▶ What you are asked to do
Pull every "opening" line out of the data below.

+---+

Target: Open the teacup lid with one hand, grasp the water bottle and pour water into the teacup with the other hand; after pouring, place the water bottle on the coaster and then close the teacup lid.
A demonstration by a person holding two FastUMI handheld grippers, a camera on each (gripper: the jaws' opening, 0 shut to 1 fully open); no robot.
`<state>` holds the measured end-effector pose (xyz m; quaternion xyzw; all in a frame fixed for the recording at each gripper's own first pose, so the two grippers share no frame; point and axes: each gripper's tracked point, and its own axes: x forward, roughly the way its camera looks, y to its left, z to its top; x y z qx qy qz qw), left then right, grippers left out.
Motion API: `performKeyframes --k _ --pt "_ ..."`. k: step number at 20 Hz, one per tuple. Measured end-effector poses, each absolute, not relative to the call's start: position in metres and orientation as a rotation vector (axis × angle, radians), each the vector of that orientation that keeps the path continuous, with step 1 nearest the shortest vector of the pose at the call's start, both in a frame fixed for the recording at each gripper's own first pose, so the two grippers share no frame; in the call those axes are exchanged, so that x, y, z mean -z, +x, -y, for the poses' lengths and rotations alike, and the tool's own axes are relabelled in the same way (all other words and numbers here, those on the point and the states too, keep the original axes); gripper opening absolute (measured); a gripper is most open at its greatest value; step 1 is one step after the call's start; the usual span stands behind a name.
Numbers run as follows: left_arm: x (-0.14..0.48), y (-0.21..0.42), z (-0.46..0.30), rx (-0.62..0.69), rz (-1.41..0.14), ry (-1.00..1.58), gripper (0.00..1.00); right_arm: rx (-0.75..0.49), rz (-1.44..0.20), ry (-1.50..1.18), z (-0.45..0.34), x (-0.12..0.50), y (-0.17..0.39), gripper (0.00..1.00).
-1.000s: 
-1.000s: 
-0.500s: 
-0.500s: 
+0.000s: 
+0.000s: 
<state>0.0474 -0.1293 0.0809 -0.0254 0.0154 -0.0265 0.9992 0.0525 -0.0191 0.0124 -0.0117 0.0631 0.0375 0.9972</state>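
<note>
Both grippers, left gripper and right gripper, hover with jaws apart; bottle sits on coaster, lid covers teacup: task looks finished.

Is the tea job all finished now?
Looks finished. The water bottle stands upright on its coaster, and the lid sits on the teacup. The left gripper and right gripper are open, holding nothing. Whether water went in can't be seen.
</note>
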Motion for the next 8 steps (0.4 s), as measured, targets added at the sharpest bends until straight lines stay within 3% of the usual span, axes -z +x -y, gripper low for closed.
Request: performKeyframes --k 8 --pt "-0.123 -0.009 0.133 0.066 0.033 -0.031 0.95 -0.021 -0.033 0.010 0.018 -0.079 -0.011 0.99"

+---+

▶ Output of the task
A demonstration by a person holding two FastUMI handheld grippers, a camera on each (gripper: the jaws' opening, 0 shut to 1 fully open); no robot.
Motion API: `performKeyframes --k _ --pt "_ ..."`. k: step number at 20 Hz, one per tuple. Measured end-effector poses, each absolute, not relative to the call's start: position in metres and orientation as a rotation vector (axis × angle, radians), each the vector of that orientation that keeps the path continuous, with step 1 nearest the shortest vector of the pose at the call's start, both in a frame fixed for the recording at each gripper's own first pose, so the two grippers share no frame; in the call those axes are exchanged, so that x, y, z mean -z, +x, -y, for the poses' lengths and rotations alike, and the tool's own axes are relabelled in the same way (all other words and numbers here, those on the point and the states too, keep the original axes); gripper opening absolute (measured); a gripper is most open at its greatest value; step 1 is one step after the call's start; the usual span stands behind a name.

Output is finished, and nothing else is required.